### [YOUR OBJECTIVE]
Here the answer should be the line with "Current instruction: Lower" and all the lines after it through the end of the listing, each repeated exactly, and no other text.
%%
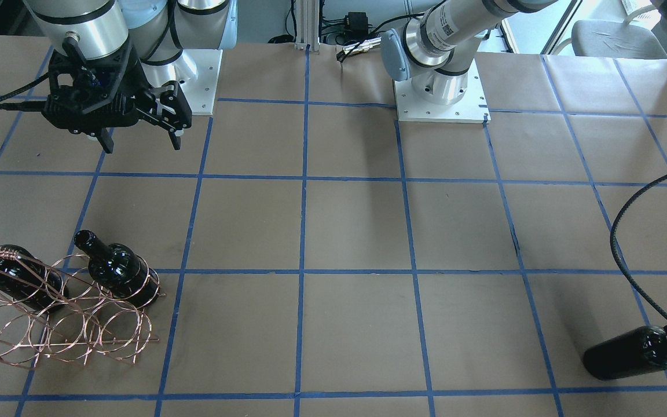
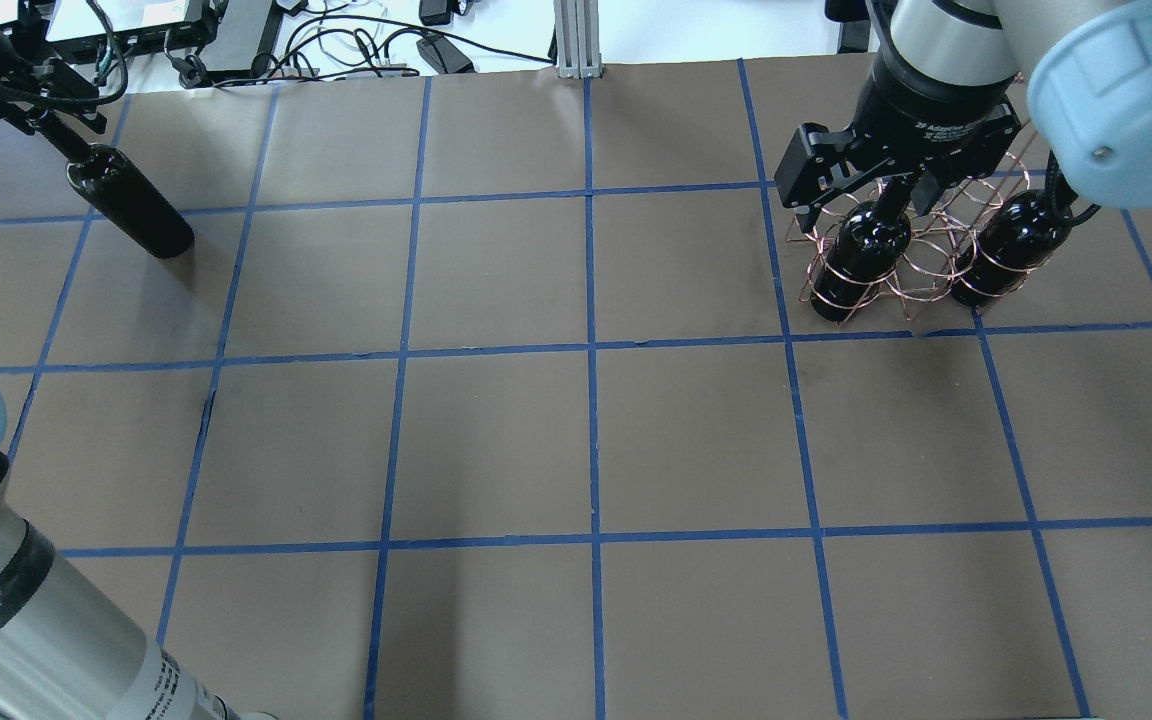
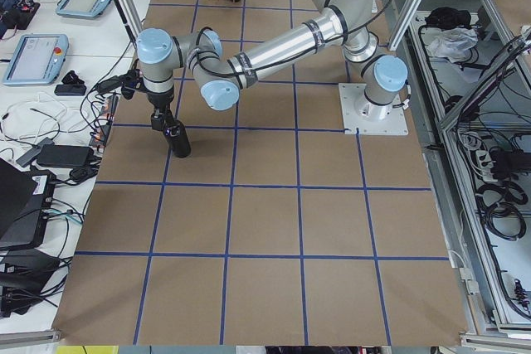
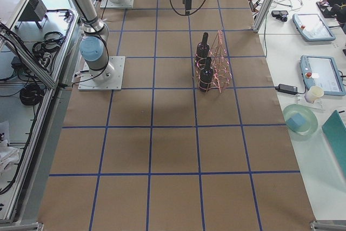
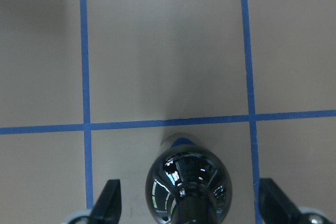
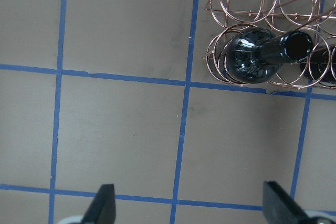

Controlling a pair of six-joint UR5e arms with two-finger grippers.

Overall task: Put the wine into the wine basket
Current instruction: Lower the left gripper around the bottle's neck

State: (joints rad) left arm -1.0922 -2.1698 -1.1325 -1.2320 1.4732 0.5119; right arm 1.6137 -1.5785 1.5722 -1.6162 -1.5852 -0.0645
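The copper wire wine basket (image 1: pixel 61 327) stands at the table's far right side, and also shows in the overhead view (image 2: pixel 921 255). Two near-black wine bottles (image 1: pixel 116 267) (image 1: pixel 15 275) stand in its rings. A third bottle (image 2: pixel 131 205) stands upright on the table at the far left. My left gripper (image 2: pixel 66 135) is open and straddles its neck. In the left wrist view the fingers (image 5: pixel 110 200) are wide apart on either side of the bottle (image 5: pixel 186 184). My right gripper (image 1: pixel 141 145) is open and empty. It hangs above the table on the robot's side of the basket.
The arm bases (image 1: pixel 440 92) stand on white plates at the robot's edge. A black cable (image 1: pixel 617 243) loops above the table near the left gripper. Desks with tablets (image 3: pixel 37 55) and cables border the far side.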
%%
### [THE ANSWER]
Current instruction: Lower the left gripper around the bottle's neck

State: (joints rad) left arm -1.0922 -2.1698 -1.1325 -1.2320 1.4732 0.5119; right arm 1.6137 -1.5785 1.5722 -1.6162 -1.5852 -0.0645
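The copper wire wine basket (image 1: pixel 61 327) stands at the table's far right side, and also shows in the overhead view (image 2: pixel 921 255). Two near-black wine bottles (image 1: pixel 116 267) (image 1: pixel 15 275) stand in its rings. A third bottle (image 2: pixel 131 205) stands upright on the table at the far left. My left gripper (image 2: pixel 66 135) is open and straddles its neck. In the left wrist view the fingers (image 5: pixel 110 200) are wide apart on either side of the bottle (image 5: pixel 186 184). My right gripper (image 1: pixel 141 145) is open and empty. It hangs above the table on the robot's side of the basket.
The arm bases (image 1: pixel 440 92) stand on white plates at the robot's edge. A black cable (image 1: pixel 617 243) loops above the table near the left gripper. Desks with tablets (image 3: pixel 37 55) and cables border the far side.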

This answer requires nothing more.